We use a plastic crate for Abby since we don't leave her for over three hours at a time and I just saw a crate pad for it at Pet Smart today. At first I thought it was a dog bed with very low sides and then realized it was for a crate!

If you can find them Kyjen makes a toy called pipsqueaks that have a removable voice box so you can wash them. They are small so are just perfect for our little Havs and Abby's elephant and donkey pipsqeaks are her favorite toys!

We'll be anxiously waiting with you for your new little one - keep us posted!


----------



## alicelc (Feb 6, 2010)

I MUST control myself and stop at one havanese for now...I don't think I'll have the time to be caring for two havanese puppies...:Cry:
Maybe sometime in the future:bounce:

I will hold off on the grooming tools and as many have suggested, smaller shampoo and conditioner volumes. I have decided to go with:
Shampoo: Bio Groom Fluffy Puppy (12oz)
Conditioner: Coat Handler Conditioner (474mL)

I have also updated my toys list; it has two chew toys(nylabone bone and teething rings), two stuffed animals(Paw Paw baby bear and a Skinneeez - with squeaker embedded). Should they be separate? A normal plushie and a plushie with squeaker...
Hopefully this gives enough variety for the puppy then I will know which kind he/she likes (I will hold off on the Kyjen toys...if the puppy likes the squeaky toy, I'll order them ).
Thank you for the suggestion Kathie 

I looked at the car seat for the dog but the pictures show them in the front, passenger seat. Can the carriers be placed in the back seat?

Oi..I won't be getting the puppy until May but I can't wait....I want to order these things right now... Some of the toys I wanted have already been discontinued :frusty:
Should I wait?

Blah, SOO excited!!!!!!


----------



## krandall (Jun 11, 2009)

Re car seat:

Yes, as far as I know, all of them can be used in the back seat, and that's where they should be unless you can turn off the airbag in the front.

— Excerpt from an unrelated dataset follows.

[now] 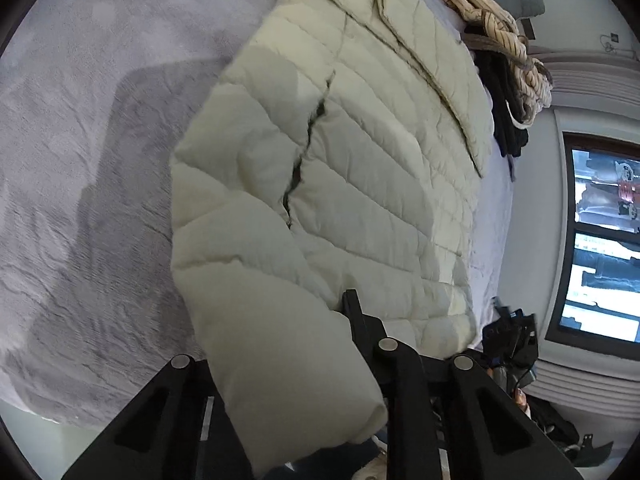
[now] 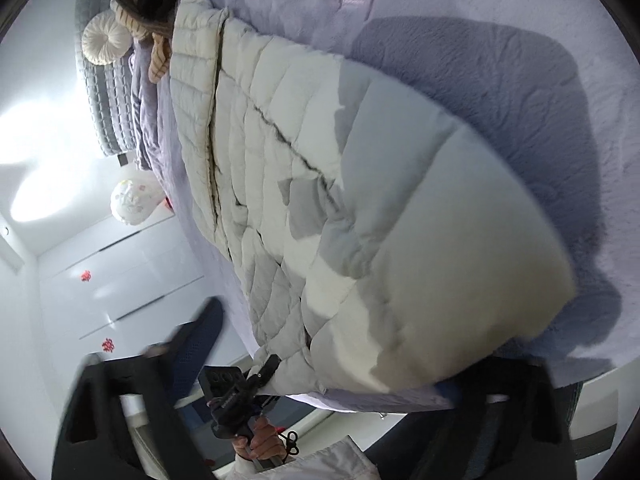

But you don't HAVE to purchase an expensive car seat. My trainer advised that in her opinion, it was better to have dogs on the seat of the car, where they COULDN'T look out, so they would quickly learn to settle down and sleep in the car. That is what we've done with Kodi. We bought a car harness (differs from a walking harness because it has a broad, padded breast shield and a loop which attaches to the seat belt) and just put a round dog bed on the seat. Kodi jumps in and snuggles down into his seat immediately. I cold weather, he LOVES it if I turn the seat heater on for him. A car harness is an inexpensive, yet safe and effective way of keeping your pup safe in the car.

That said, lots of people here use and like the various dog car seats. I'm sure you will hear from them!


----------



## Kathy (Nov 9, 2006)

Congrats on getting your new puppy.

You have received some very helpful advise and while I didn't read every detail of your list of items purchased I did want to share one thing.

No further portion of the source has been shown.